What you need to do ▸
The exercise calls for the lines from the one containing "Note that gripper" to the end of the data below to be output exactly, pictures excluded.
★ ★ ★ ★ ★ ★ ★
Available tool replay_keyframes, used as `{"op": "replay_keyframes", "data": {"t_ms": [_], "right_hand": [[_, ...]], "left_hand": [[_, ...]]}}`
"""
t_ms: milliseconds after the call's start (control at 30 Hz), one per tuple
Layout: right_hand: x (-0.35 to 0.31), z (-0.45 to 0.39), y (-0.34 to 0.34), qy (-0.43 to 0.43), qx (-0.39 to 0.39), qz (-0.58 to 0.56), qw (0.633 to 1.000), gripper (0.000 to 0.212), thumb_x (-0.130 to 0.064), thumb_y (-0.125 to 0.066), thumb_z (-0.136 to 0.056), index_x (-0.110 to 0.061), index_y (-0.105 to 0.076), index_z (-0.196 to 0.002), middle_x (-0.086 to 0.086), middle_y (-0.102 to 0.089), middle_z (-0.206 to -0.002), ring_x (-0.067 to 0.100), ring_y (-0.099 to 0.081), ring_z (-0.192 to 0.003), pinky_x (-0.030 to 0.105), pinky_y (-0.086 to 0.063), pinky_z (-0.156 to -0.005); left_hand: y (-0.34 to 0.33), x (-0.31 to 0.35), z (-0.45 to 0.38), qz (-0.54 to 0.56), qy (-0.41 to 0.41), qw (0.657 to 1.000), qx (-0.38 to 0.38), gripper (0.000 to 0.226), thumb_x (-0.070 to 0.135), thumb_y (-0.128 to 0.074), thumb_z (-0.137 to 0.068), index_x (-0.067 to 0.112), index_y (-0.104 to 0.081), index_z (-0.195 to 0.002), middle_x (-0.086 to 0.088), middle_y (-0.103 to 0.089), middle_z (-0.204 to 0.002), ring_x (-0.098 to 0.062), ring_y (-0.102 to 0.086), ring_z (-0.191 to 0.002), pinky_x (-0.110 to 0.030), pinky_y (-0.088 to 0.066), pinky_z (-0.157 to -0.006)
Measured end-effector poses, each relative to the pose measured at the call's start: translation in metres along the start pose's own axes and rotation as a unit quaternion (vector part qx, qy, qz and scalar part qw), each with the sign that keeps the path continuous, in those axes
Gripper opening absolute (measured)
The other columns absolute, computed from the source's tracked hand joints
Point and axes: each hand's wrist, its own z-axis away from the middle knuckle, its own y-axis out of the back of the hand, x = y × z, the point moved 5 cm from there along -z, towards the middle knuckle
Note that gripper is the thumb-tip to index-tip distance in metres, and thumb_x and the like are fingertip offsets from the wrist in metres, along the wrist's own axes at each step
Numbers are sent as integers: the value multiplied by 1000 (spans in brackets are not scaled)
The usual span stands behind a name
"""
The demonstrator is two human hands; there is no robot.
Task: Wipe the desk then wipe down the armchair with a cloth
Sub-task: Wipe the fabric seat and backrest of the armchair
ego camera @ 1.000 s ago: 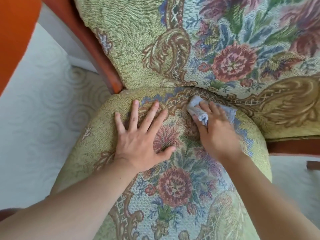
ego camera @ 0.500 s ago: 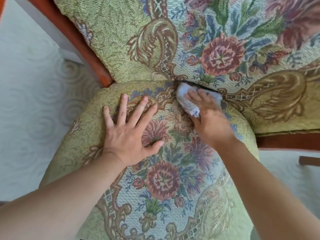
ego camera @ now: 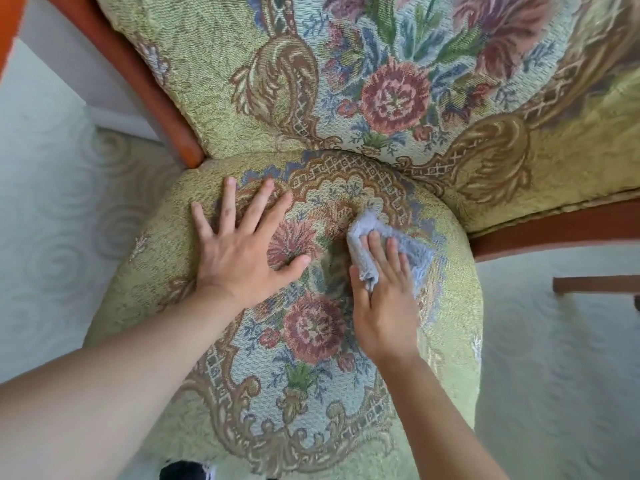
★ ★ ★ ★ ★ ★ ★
Response ▸
Note that gripper is the thumb-tip to index-tip distance in metres, and thumb_x and the like are fingertip offsets from the wrist in metres, along the wrist's own axes at each step
Numbers are sent as integers: the value multiplied by 1000 (spans in brackets are not scaled)
The usual span stands behind a name
"""
The demonstrator is two human hands; there is no robot.
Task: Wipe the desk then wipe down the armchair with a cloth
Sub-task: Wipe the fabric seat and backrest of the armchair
ego camera @ 1.000 s ago: 
ego camera @ 0.500 s ago: 
ego camera @ now: 

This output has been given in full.